Flat and low-incline dumbbell presses can be excellent alternatives to the barbell bench press. With dumbbells, you can find the hand and elbow positions that give you your best pressing groove.

You just need to master getting the dumbbells into and out of position for each set, find your best pressing groove, and avoid excessive depth.

A bodybuilding workout will build muscle only if it stimulates growth and is followed by enough recovery time, sleep, and a sufficient supply of nutrients that permit the body to heal.

Train too often and you may not stimulate any growth because you're unable to train hard enough. And even if you stimulate growth, you won't have sufficient recuperation time between workouts to realize the full benefits.

If you're young and have a leisurely lifestyle and good genetics for bodybuilding, you may initially make some modest progress from four or more workouts a week. But why not optimize your recovery ability, make more progress, and, as a bonus, spend less time in the gym?

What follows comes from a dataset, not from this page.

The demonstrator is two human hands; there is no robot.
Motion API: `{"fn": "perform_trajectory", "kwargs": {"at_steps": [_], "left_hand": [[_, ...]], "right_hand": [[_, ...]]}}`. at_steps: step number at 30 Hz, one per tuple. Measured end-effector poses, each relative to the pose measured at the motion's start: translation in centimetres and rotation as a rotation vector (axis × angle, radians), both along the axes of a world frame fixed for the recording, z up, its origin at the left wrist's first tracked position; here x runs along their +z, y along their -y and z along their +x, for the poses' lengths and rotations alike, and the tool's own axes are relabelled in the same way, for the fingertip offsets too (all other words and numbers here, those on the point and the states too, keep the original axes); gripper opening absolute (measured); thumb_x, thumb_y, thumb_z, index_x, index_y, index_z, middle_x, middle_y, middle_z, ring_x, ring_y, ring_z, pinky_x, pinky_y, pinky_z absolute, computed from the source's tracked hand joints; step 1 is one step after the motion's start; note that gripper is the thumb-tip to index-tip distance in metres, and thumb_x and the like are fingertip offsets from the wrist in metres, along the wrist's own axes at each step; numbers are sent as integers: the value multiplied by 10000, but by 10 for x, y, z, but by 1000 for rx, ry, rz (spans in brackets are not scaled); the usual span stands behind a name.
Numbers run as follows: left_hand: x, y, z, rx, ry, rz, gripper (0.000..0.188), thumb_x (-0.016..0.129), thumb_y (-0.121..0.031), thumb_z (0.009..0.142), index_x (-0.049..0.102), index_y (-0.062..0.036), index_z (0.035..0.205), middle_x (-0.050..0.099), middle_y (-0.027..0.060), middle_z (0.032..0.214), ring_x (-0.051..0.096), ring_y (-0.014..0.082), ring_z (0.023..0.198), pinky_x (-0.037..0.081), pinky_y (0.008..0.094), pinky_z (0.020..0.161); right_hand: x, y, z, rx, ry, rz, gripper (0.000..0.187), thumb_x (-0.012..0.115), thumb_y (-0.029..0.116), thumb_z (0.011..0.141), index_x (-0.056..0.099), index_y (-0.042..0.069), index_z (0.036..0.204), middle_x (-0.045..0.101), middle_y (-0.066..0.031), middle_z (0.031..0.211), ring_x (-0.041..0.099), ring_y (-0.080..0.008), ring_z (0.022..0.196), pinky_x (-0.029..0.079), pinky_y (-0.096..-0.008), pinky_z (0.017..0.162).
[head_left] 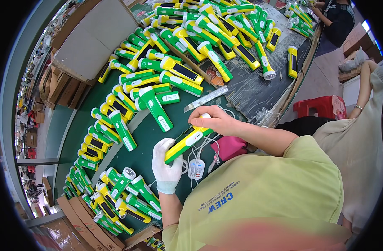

It's easy for a natural bodybuilder with normal genetics to overtrain. But someone with outstanding genetics for bodybuilding can prosper on more frequent training, and such a person can prosper on even more frequent training if he's on bodybuilding drugs.

Typical lifters are best off training no more than three times a week; just twice a week is better for most. Never mind that many drug-assisted super-responsive bodybuilding champions prospered on six workouts a week. Some of them, for short periods, even prospered on twice-daily training, six days a week.

Such a high frequency is training suicide for typical bodybuilders. Most split routines are problematic for average lifters. The physiological system is so interwoven, and many exercises overlap in the muscles and other tissues they recruit.

Furthermore, hard training for just a limited area of the body still produces a systemic demand that you need to be recover from. If you train too often, you'll never recover from systemic fatigue and will make little or no bodybuilding progress. Have more recovery days than training days!

Make three work sets per exercise your ceiling. Sometimes, it's even better to do just one or two work sets per exercise.

The recommendations for high volume commonly come from drug users, including those who claim to be "natural." Some of the most amazing, legitimately drug-free bodybuilders also recommend high-volume training. But they have freaky genetics for it and thus a tremendous advantage over typical drug-free bodybuilders.

Much of the information to support high-volume training is based on the results of misunderstood and/or misrepresented studies or pseudoscience.

Too much training is as counterproductive as training too often. But most typical bodybuilders train too often and do too many sets per workout. Of course, volume plays an important role in the muscle-building process, but intensity comes first. You won't stimulate any growth if you don't train hard enough, no matter how much volume you do.

Low-volume training is highly effective, provided you use a selection of the best exercises for you, apply excellent form, train hard, don't train too frequently, eat well, sleep generously, and strive to make progress. But most struggling bodybuilders fail on all those fronts.

The pros have great advice for other bodybuilders with stellar genetics and drug assistance. But for genetically normal, drug-free lifters, a different approach is needed. No champion bodybuilder can get in the shoes of a genetically typical natural lifter.

Someone who struggled for years without building much muscle – but then learned how to train effectively and built 25 pounds of muscle drug-free – knows more about training genetically normal, drug-free bodybuilders than a genetic stud on drugs who's built 100 pounds of muscle.